_YOUR GOAL_
Using the entries that follow, transcribe only the lines from the line with "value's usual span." to the line with "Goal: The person", both included, exactly as they stand and without pictures.

EXERCISE DATA: Begin

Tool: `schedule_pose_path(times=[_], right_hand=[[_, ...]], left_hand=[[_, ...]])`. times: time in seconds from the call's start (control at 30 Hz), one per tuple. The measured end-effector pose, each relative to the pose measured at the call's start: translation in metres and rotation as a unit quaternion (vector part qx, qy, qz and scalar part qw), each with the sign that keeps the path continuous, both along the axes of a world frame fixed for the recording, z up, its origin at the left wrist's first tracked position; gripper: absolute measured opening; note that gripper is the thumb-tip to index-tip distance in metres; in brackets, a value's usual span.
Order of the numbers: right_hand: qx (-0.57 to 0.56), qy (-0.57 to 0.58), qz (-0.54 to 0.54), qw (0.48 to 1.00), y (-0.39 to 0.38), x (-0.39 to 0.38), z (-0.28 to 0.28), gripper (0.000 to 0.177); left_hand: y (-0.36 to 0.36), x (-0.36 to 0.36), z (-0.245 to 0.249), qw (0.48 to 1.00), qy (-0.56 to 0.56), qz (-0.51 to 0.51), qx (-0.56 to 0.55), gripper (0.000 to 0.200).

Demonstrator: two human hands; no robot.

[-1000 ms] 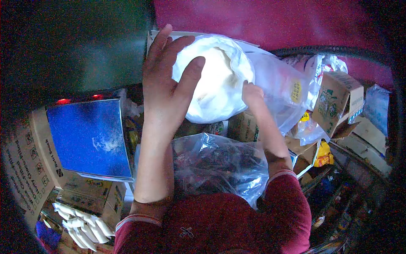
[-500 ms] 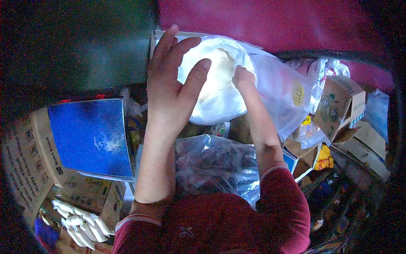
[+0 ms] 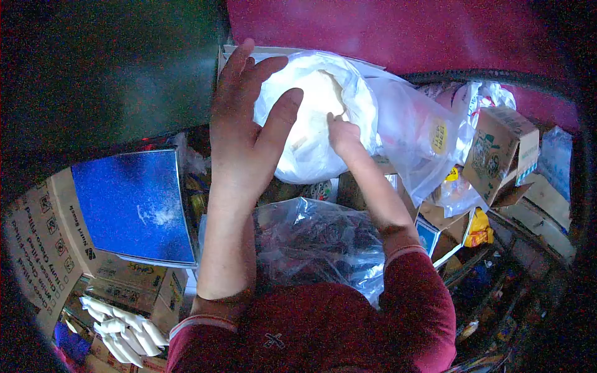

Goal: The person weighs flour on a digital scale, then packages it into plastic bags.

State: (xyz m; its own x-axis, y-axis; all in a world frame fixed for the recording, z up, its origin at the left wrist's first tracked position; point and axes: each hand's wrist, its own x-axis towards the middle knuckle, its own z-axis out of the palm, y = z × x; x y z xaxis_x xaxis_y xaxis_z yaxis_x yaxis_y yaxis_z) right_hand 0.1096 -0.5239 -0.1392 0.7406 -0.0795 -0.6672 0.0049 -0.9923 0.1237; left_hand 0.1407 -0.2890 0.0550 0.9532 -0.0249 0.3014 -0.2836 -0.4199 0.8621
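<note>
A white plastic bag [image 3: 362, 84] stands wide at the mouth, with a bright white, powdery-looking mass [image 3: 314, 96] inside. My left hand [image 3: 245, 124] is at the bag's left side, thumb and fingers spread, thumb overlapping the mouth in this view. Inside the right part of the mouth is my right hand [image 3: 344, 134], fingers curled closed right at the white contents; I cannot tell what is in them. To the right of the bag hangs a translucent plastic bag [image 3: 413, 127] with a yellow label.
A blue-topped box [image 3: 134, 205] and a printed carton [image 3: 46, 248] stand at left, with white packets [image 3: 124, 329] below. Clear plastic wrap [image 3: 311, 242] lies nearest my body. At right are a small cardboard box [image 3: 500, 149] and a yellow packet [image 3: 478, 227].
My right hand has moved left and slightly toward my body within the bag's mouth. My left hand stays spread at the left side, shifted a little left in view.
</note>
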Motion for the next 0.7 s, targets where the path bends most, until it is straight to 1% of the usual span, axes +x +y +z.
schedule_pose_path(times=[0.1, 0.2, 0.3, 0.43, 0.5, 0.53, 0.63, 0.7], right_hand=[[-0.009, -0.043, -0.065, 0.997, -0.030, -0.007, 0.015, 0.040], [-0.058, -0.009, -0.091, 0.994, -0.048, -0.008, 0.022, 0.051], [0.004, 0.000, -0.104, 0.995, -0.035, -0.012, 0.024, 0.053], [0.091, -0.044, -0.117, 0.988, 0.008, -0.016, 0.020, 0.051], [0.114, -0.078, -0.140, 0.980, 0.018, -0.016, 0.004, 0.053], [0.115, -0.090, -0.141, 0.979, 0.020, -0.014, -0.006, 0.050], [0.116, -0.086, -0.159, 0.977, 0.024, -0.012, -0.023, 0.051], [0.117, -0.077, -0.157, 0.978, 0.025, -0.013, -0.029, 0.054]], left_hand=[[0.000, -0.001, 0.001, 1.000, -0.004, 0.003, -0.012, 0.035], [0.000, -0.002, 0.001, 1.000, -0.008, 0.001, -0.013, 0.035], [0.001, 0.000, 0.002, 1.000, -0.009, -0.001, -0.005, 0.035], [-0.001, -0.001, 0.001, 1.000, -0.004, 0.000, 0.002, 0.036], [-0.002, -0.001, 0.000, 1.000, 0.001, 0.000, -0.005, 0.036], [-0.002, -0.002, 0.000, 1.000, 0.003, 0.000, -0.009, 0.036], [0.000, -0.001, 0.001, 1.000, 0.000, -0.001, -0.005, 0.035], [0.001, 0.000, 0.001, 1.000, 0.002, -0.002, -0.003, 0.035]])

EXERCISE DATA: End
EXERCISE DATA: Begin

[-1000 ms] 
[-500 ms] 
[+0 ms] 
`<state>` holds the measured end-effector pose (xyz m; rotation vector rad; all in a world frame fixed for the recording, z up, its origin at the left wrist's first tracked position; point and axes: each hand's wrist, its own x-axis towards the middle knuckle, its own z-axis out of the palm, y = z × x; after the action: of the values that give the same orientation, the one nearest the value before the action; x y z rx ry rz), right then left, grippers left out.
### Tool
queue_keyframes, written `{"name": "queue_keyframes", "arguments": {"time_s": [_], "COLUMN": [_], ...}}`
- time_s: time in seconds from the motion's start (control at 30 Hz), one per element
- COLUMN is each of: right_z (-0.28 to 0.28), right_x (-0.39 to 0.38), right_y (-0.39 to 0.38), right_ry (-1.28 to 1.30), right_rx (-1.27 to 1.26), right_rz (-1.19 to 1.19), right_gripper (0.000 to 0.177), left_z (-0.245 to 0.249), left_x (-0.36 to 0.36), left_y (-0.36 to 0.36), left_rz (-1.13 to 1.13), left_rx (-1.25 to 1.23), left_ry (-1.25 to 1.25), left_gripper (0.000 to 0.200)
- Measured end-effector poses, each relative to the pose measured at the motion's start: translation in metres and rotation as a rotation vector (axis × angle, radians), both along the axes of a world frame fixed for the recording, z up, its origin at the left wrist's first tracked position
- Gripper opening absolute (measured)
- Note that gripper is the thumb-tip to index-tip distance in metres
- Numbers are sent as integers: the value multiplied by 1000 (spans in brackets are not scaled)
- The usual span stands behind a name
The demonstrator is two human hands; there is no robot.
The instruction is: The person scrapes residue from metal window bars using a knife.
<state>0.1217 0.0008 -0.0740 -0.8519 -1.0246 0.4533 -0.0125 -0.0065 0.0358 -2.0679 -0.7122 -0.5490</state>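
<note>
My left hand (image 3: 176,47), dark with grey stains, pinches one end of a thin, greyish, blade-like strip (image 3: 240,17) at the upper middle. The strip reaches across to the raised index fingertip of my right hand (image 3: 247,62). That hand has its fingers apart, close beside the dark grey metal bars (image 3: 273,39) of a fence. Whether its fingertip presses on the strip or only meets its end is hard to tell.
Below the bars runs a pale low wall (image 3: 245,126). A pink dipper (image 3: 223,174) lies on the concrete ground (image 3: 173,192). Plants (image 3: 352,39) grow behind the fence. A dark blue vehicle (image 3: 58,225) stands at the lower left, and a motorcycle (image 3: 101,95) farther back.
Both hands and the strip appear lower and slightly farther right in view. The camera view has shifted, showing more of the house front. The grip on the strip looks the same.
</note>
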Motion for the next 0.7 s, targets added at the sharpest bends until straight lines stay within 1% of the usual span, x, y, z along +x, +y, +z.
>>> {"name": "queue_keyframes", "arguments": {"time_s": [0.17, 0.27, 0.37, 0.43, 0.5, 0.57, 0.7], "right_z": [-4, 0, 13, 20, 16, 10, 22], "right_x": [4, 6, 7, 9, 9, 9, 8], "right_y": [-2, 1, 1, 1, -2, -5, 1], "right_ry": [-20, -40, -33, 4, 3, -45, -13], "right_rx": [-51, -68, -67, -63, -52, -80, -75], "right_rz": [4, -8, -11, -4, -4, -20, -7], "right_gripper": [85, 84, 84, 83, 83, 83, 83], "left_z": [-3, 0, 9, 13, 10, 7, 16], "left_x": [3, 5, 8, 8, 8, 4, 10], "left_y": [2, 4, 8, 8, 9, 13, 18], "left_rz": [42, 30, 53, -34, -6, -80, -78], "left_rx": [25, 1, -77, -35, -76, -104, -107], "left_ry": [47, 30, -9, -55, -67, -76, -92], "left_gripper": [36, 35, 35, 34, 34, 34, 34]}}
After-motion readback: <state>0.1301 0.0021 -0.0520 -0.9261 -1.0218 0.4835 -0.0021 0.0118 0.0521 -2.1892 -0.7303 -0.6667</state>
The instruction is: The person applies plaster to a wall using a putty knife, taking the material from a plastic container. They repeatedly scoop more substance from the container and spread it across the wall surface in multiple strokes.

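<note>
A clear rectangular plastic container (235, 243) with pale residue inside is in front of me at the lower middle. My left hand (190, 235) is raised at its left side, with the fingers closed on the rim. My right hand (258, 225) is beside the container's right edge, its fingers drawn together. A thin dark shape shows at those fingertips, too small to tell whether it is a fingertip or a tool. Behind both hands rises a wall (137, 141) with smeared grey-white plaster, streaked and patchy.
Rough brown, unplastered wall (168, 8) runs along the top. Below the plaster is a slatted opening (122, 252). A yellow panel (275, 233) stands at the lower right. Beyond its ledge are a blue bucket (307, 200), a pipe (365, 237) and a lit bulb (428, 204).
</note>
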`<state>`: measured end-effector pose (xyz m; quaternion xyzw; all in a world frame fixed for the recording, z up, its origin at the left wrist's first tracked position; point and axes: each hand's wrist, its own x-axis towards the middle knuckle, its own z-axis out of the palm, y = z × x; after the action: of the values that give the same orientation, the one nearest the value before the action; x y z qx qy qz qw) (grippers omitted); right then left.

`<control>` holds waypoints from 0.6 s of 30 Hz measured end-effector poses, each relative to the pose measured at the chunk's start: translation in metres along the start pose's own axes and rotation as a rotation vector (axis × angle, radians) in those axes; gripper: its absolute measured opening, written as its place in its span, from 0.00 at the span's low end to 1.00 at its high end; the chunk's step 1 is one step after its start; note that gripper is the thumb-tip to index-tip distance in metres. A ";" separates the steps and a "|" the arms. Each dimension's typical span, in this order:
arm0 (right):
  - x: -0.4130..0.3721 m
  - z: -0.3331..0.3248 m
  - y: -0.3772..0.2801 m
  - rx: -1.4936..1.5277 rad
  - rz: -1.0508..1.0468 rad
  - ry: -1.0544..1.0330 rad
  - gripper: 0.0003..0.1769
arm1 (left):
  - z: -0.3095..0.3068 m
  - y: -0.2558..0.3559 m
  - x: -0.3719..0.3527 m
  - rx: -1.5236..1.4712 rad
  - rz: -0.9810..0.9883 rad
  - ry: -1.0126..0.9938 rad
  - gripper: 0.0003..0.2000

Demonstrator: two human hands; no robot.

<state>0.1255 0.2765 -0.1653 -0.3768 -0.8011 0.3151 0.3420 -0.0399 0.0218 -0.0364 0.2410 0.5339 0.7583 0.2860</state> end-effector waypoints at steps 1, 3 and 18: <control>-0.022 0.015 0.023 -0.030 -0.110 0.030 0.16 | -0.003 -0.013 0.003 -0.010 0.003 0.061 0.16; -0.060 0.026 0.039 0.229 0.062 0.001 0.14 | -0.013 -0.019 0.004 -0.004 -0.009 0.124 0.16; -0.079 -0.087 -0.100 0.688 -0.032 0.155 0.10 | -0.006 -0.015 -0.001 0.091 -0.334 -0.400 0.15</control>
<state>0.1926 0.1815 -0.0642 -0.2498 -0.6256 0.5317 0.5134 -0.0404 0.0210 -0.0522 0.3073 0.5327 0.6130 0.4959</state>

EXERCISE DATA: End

_YOUR RESPONSE_
Tool: `schedule_pose_path(times=[_], right_hand=[[_, ...]], left_hand=[[_, ...]])`. times: time in seconds from the call's start (control at 30 Hz), one per tuple. The measured end-effector pose, each relative to the pose measured at the call's start: translation in metres and rotation as a unit quaternion (vector part qx, qy, qz and scalar part qw), each with the sign that keeps the path continuous, both along the axes of a world frame fixed for the recording, z up, its origin at the left wrist's first tracked position; gripper: absolute measured opening; note that gripper is the thumb-tip to index-tip distance in metres; in brackets, a value's usual span.
Order of the numbers: right_hand: qx (-0.57 to 0.56), qy (-0.57 to 0.58), qz (-0.54 to 0.54), qw (0.48 to 1.00), y (-0.39 to 0.38), x (-0.39 to 0.38), z (-0.28 to 0.28), gripper (0.000 to 0.177); left_hand: y (-0.36 to 0.36), x (-0.36 to 0.36), z (-0.245 to 0.249), qw (0.48 to 1.00), qy (-0.56 to 0.56), qz (-0.51 to 0.51), qx (-0.56 to 0.55), gripper (0.000 to 0.200).

Demonstrator: two human hands; no robot.

[-1000 ms] 
[-500 ms] 
[+0 ms] 

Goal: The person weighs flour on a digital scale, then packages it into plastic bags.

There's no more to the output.